Drop Biscuit Overview
- Skill Level: Beginner
- Techniques Used: Cutting Fat into Flour
Drop biscuits are just like classic butter biscuits, except there is no rolling required. Just scoop out the dough onto a pan and bake! No mess, no fuss!
These biscuits can be made with buttermilk or regular milk and come together so quickly with ingredients you likely already have on hand. In less than 30 minutes, you can have homemade drop biscuits for dinner!
Drop Biscuits vs Traditional Biscuits
Drop biscuits are made with the same ingredients as traditional butter biscuits, just in different quantities. Traditional biscuits are usually fluffier and have a flakier texture, but there is a place for both in your repertoire!
I make drop biscuits by themselves as a side for dinner, or drop them over a casserole, or even a cobbler for dessert. You can eat them for breakfast with sausage gravy, to sop up your runny eggs, or simply with butter and jam. I can always find a use for them!

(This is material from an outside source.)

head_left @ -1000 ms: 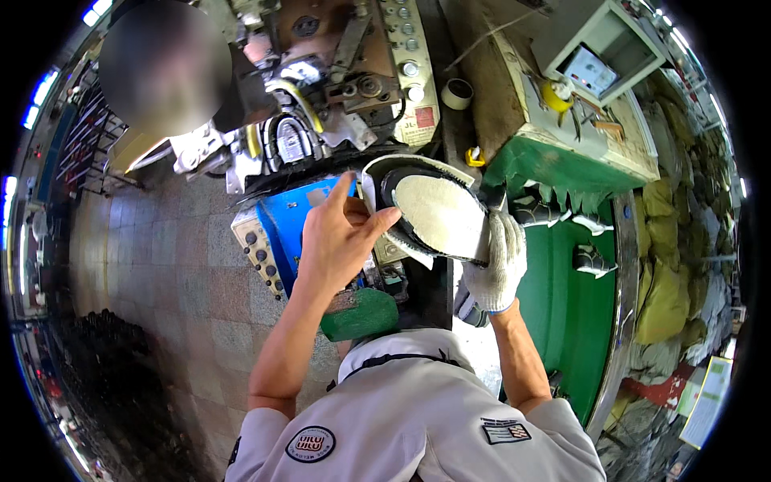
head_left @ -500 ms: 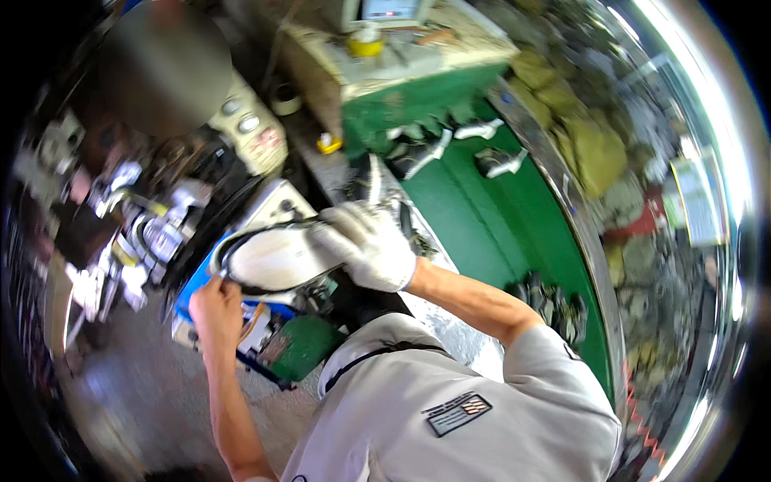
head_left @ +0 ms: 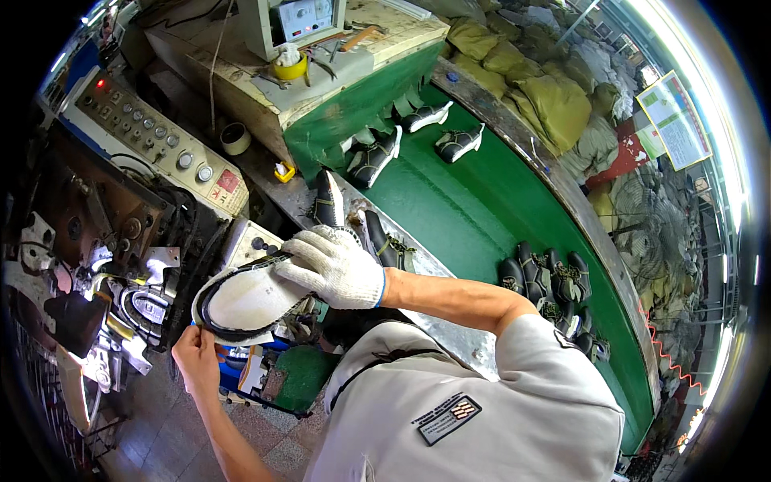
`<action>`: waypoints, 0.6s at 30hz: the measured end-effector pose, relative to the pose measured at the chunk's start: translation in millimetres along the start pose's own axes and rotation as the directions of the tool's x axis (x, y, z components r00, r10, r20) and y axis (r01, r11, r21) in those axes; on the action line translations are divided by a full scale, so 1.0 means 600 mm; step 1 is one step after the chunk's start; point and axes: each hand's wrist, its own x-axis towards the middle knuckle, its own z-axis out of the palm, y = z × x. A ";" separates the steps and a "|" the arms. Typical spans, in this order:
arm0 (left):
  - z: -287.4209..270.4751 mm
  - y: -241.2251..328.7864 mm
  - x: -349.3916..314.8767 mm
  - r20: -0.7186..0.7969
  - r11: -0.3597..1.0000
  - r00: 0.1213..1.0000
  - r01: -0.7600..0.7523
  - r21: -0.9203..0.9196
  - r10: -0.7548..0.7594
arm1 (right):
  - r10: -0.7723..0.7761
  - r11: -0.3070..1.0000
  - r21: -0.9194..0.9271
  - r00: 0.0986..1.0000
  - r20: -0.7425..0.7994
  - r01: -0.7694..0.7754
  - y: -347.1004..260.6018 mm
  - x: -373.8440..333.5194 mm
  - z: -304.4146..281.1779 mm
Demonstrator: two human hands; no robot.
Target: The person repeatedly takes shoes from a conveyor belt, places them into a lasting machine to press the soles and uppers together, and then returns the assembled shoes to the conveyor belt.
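An unsoled shoe upper (head_left: 253, 299) is held bottom up, its pale insole showing inside a dark folded rim. My right hand (head_left: 341, 267), in a white knitted glove, wraps round one end with the fingers lying over the insole. At the opposite end, my bare left hand (head_left: 197, 353) pinches the edge of the upper between thumb and fingers. Just beyond the glove, a dark shoe (head_left: 328, 201) with a white sole edge stands beside another dark shoe (head_left: 381, 241) with laces.
On the left is a machine with metal clamps (head_left: 132, 305) and a knobbed control panel (head_left: 152, 132). A green conveyor trough (head_left: 482, 209) on the right carries several dark shoes (head_left: 554, 277). A wooden bench (head_left: 241, 72) with a yellow tape roll (head_left: 291, 68) stands ahead; sacks (head_left: 554, 104) pile up beyond.
The surroundings have shifted left in view, and more of the control panel shows. The shoe upper and both hands sit slightly further left, with both holds kept.
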 end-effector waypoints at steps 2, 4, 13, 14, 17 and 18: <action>0.002 0.005 -0.004 -0.099 0.988 0.994 0.037 -0.151 -0.053 | -0.015 1.000 0.013 0.999 -0.052 0.016 -0.007 0.016 -0.005; -0.002 0.010 -0.010 -0.195 0.932 0.966 0.090 -0.351 -0.167 | 0.144 0.974 0.170 0.989 0.039 -0.148 -0.010 0.003 0.020; -0.046 0.010 -0.024 -0.143 0.944 0.951 0.237 -0.228 -0.273 | 0.021 0.998 0.054 0.994 0.104 -0.027 -0.052 0.049 0.038; -0.056 0.008 -0.025 -0.130 0.958 0.955 0.245 -0.151 -0.265 | 0.003 0.998 0.057 0.995 0.101 -0.009 -0.054 0.055 0.043; -0.081 0.007 -0.038 -0.036 0.940 0.973 0.210 -0.268 -0.227 | 0.001 0.996 0.083 0.991 0.131 -0.012 -0.048 0.052 0.052; -0.088 0.002 -0.042 -0.038 0.895 0.962 0.237 -0.378 -0.271 | -0.014 0.997 0.083 0.991 0.136 0.003 -0.049 0.053 0.058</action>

Ingredients in Drop Biscuits
- Flour: Use all-purpose flour for these for the main structure of the biscuit. Remember when measuring flour to lightly spoon the flour into the measuring cups and level the cup off with a knife. If you have a kitchen scale, that is the most accurate way to measure flour. (Note: you can also make self-rising flour drop biscuits)
- Baking Powder: Baking does most of the leavening in the biscuit. It gives the biscuit the rise and some fluffiness.
- Salt: Salt is really what gives some flavor to these biscuits. It also helps with browning a bit.
- Butter: Use cold unsalted butter cut into small pieces. You want the butter cold so that when it creates steam when it melts in the oven. This creates flakiness in the biscuits.
- Milk: Milk is our moisture. It brings everything together and you want it cold so that it doesn’t start to bring down the temp of the butter. You can use regular milk, buttermilk, or non-dairy milk for these biscuits.
That’s it! Now if you want a little bit of a sweeter biscuit you can add a few tabelspoons of sugar. You can also throw in some herbs or cheese or diced up jalapeno. the possibilities are endless!
How to Make Drop Biscuits
Drop biscuits, like traditional biscuits, utilize require very cold butter and milk to keep their flakiness. It is also extremely important not to over-mix the dough so the biscuits don’t get tough.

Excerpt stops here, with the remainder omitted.